This project will create infrastructure that can be used to deploy any Mock API endpoints eaisly. Currently the first mock API is the Google Maps Platform new Air Quality API. The Air Quality API retrieves air quality indexes, pollutants, and health recommendations for specific locations. This is awesome however, what if you wanted to guarantee certain air quality indexes for a specific location?

This small project is an attempt so you can use the same API specs as (https://developers.google.com/maps/documentation/air-quality/reference) the live Air Quality API but guarantee the indexes returned. Perhaps for a demo or Proof-of-Concept, the request and return of this mock API will attempt to match the live Air Quality API JSON objects (RPC NOT SUPPORTED AT THIS TIME).

Basics

In order to deploy the Google Cloud Infrastructure and build the API service you must have the basics of a Google Cloud environment created. This includes:

  • Google Cloud Organization created
  • Billing Account created
  • Identity Access Management setup
    • A user with privileges to:
      • Create a project (at org or folder level) [Project Creator]
      • Attach the billing account [Billing Account User]
  • A linux or OSX machine in which to install the following CLIs:

The Infrastructure-As-Code portion of this project used a Google Cloud Kubernetes tooling and the application runs on a Google Cloud managed service of KNative (Cloud Run), so having knowledge of Kubernetes, KRMs, containers and YAML will come in handy.

Architecture Diagram

Deployment

This deployment was written using the Kubernetes Configuration tool KPT and Kubernetes Config Connector tooling.

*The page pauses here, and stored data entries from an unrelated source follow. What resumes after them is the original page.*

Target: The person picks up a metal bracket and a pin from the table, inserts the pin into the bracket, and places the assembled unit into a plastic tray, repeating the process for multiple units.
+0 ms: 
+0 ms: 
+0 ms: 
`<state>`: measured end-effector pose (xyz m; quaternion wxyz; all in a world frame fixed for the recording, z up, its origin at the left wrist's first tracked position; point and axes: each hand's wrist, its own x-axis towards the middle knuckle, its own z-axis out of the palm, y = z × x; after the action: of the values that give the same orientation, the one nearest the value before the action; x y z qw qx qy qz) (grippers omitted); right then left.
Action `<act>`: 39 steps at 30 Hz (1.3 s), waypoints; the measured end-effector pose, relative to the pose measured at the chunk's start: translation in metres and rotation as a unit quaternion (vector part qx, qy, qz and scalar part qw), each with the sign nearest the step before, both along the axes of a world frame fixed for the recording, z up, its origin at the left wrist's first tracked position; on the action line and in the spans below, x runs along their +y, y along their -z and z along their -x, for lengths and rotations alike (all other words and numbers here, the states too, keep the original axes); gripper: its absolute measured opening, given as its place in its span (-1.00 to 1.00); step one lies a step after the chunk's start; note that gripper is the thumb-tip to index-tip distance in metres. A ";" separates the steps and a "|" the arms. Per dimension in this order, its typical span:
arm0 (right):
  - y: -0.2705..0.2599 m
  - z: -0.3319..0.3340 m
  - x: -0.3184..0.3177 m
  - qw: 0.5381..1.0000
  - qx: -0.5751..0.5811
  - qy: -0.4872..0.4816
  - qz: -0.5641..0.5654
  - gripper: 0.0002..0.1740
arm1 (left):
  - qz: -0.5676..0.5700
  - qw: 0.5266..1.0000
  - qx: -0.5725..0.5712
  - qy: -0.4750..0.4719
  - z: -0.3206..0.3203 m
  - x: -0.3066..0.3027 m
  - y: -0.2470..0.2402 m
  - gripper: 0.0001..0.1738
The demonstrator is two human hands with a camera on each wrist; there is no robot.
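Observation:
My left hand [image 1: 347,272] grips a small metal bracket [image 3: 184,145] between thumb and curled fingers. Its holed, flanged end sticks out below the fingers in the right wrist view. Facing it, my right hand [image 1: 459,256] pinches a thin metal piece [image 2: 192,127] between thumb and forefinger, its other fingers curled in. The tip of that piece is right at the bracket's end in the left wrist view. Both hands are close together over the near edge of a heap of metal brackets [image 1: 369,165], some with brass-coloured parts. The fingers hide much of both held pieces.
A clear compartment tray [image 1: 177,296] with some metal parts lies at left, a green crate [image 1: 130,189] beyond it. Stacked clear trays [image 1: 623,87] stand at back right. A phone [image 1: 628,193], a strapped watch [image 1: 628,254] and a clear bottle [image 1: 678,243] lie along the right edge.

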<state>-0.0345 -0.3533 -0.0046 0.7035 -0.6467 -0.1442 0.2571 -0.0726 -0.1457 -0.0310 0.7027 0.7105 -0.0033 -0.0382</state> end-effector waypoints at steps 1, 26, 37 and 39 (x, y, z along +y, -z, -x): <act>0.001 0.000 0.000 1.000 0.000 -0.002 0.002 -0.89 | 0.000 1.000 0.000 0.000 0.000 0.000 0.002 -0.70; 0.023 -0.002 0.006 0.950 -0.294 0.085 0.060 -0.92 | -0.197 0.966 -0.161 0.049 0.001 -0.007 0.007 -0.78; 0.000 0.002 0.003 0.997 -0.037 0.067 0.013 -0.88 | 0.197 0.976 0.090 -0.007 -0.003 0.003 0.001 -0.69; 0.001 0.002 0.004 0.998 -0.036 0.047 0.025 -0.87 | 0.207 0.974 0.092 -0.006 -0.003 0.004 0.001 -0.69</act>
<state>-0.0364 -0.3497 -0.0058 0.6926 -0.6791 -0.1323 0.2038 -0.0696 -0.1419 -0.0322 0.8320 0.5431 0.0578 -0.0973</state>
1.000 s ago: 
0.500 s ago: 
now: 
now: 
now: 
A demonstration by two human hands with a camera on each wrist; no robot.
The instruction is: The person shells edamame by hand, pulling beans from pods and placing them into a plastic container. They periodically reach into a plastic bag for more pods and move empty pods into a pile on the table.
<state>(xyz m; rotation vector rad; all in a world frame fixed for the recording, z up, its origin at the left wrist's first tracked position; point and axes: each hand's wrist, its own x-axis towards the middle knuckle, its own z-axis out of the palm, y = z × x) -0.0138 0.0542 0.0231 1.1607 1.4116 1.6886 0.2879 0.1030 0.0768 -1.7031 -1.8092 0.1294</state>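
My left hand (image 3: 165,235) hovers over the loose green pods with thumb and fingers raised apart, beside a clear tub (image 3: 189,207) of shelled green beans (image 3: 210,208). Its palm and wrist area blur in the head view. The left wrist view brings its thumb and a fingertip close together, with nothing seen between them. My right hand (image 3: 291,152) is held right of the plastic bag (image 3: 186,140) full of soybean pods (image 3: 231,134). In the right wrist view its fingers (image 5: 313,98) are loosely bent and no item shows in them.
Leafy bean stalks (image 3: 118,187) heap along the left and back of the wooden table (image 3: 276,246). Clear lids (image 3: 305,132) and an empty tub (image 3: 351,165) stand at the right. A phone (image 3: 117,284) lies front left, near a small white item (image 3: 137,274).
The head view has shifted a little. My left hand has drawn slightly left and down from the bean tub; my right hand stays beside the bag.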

In order to deploy the mock api project you will need to make sure you have Config Connector up and running. I would recommend setting up a Config Controller backed by an Autopilot GKE cluster.

To make this easier you can use the Arete CLI to create a Config Controller cluster. It's also recommended to deploy the KCC-Namespaces solution.

Mock Data

On the first time the app is run it will check to see if the Firebase collection exists. The collection name is set up in the config/config.yaml file or it can be passed in using the environment variable AQ_COLLECTION-NAME. If the collection does not exist then the app will read in the file data/defaultData.csv file. This file must be a CSV and must be in the following format:

latitude,longitude,dateTime,regionCode,code,displayName,aqi,aqiDisplay,red,green,blue,alpha,dominantPollutant,category,categorie

The app will create a new document for each record in the CSV file, this way the data is already loaded in prior to the first call to the mock API endpoint.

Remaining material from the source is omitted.